# What this task involves
Print the first line of the material below and each line after it, exactly as written, ending with the line that contains "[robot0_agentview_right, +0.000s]".

# Data below
• • • •

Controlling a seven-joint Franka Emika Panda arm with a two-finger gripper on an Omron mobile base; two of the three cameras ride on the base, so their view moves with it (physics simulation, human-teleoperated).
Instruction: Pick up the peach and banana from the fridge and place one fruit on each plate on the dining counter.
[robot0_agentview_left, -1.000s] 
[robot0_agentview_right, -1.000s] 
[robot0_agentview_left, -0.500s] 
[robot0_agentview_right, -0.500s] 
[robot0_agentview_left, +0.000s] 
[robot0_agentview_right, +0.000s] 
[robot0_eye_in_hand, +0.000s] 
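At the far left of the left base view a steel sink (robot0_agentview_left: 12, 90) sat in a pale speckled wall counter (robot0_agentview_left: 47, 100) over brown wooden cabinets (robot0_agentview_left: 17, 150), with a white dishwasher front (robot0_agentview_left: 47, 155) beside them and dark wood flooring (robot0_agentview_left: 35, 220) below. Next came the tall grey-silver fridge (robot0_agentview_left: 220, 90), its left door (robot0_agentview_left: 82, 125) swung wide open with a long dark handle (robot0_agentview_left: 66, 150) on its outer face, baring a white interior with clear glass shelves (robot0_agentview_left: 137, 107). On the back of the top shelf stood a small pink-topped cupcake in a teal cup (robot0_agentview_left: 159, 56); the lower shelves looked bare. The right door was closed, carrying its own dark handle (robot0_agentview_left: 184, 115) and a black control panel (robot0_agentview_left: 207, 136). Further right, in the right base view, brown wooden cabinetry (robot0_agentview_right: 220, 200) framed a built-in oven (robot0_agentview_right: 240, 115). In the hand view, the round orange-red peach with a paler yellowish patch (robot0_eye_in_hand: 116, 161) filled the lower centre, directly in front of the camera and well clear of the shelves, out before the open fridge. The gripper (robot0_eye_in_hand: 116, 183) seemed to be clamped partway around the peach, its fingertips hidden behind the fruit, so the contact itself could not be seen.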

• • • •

# Completed exercise
Controlling a seven-joint Franka Emika Panda arm with a two-finger gripper on an Omron mobile base; two of the three cameras ride on the base, so their view moves with it (physics simulation, human-teleoperated).
Instruction: Pick up the peach and banana from the fridge and place one fruit on each plate on the dining counter.
[robot0_agentview_left, -1.000s] 
[robot0_agentview_right, -1.000s] 
[robot0_agentview_left, -0.500s] 
[robot0_agentview_right, -0.500s] 
[robot0_agentview_left, +0.000s] 
[robot0_agentview_right, +0.000s] 

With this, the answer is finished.